● Assigned task: Look below for the line containing "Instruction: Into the"; from there through the line containing "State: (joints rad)", both lines included, please set down each line exactly and nothing else.

==*==

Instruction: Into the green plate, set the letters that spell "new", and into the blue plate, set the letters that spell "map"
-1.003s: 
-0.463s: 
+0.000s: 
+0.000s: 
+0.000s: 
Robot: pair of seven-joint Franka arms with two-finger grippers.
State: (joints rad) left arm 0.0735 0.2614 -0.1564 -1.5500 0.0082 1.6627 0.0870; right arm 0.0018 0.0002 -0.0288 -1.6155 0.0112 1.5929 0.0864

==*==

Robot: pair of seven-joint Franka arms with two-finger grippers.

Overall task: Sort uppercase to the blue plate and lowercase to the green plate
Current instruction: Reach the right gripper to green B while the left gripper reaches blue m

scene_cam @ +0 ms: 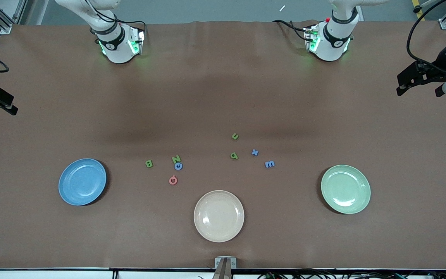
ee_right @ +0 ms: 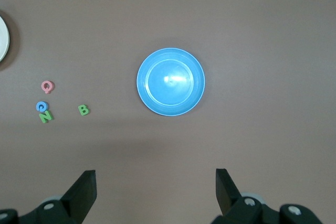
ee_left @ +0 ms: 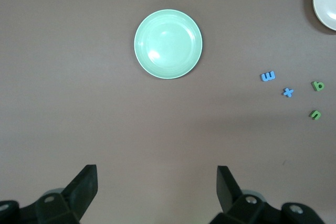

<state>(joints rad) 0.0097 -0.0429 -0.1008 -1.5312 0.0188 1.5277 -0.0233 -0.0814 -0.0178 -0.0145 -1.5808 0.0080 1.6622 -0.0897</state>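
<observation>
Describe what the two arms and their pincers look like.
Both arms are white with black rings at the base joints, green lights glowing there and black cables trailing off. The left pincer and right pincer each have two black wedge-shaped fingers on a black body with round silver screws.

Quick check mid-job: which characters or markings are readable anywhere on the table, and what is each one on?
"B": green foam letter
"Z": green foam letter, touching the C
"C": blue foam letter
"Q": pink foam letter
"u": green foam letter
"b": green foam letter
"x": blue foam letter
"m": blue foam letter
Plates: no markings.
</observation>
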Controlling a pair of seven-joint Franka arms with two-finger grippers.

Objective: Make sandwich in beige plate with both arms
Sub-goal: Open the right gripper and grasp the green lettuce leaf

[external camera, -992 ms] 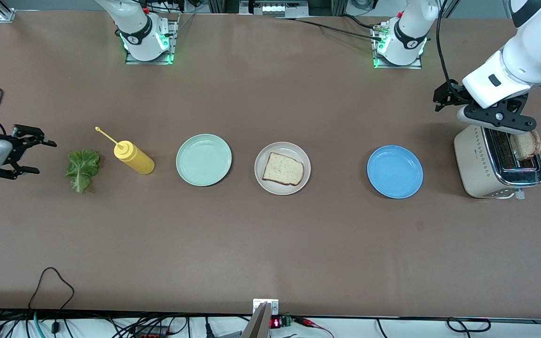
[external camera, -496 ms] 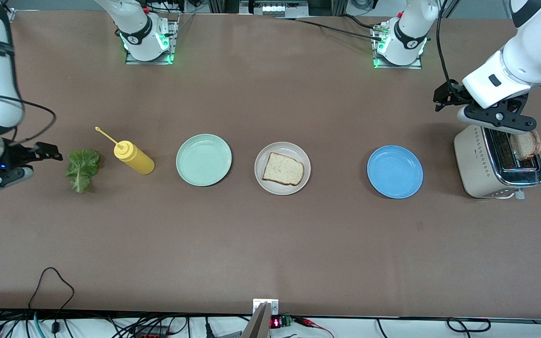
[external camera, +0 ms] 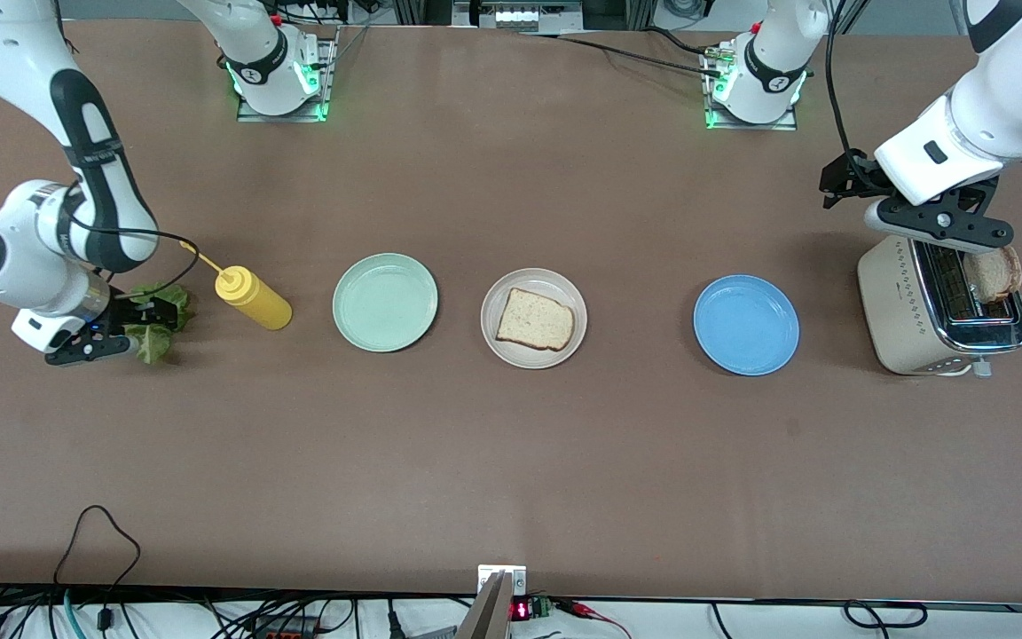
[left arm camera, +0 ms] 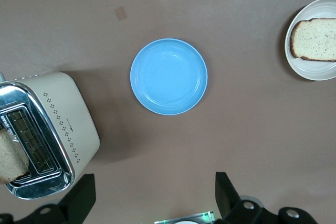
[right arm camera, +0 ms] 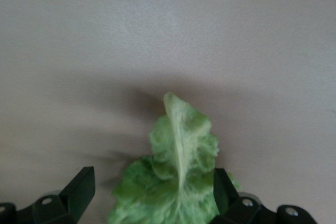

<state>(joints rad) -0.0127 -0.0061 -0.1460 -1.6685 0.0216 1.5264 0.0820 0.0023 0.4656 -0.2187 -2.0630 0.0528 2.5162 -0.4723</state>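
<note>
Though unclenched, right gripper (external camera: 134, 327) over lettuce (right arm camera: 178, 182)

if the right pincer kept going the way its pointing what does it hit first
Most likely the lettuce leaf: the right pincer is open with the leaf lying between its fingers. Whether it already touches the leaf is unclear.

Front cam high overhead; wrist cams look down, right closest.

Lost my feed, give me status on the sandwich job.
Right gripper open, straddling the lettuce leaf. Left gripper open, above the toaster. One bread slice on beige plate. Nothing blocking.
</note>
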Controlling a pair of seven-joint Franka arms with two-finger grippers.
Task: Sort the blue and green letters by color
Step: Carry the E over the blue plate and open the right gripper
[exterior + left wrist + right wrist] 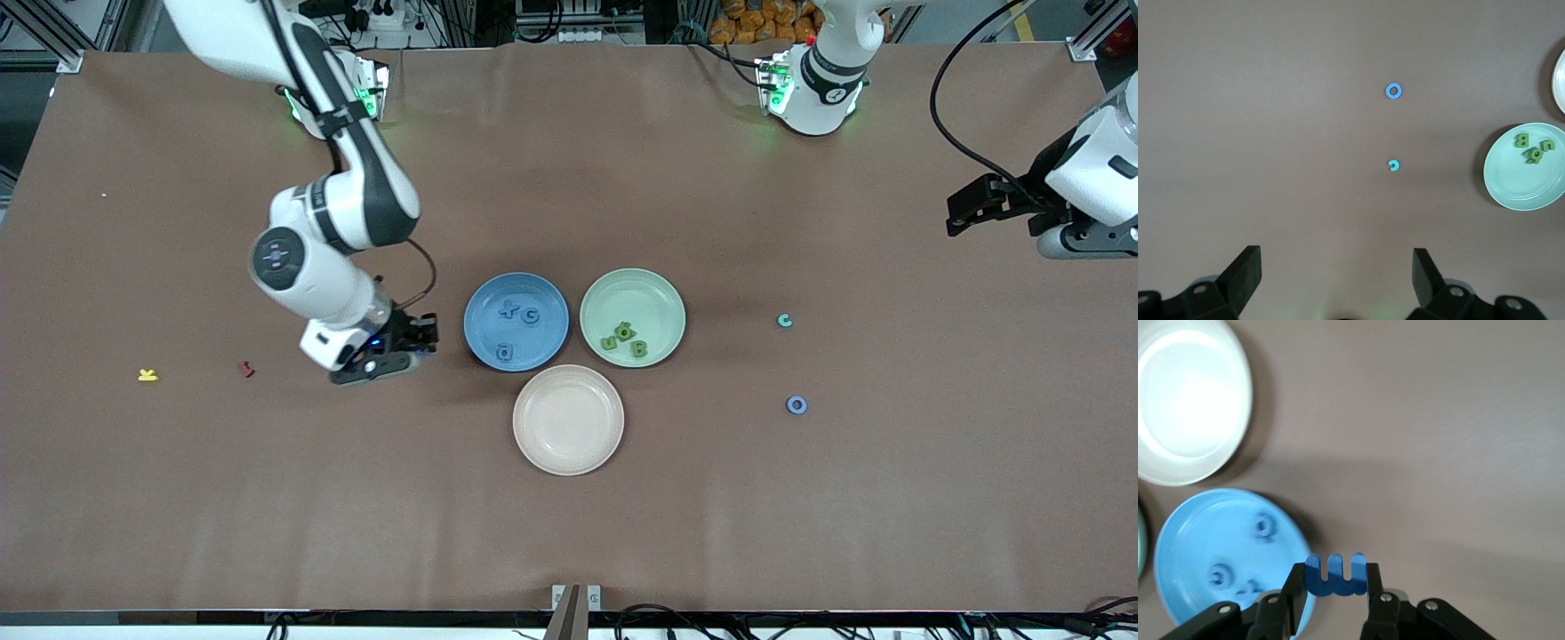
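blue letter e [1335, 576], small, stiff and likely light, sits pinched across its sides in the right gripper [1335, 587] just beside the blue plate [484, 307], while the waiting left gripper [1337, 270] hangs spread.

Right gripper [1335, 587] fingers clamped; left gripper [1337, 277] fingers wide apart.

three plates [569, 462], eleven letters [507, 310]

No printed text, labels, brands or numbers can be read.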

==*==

● Output below:
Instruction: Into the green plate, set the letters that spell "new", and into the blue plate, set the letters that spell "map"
-1.003s: 
-0.463s: 
+0.000s: 
+0.000s: 
+0.000s: 
Robot: pair of seven-joint Franka arms with two-finger grippers.
State: (joints rad) left arm 0.0735 0.2614 -0.1564 -1.5500 0.0082 1.6627 0.0870; right arm 0.0018 0.0002 -0.0288 -1.6155 0.0112 1.5929 0.0864

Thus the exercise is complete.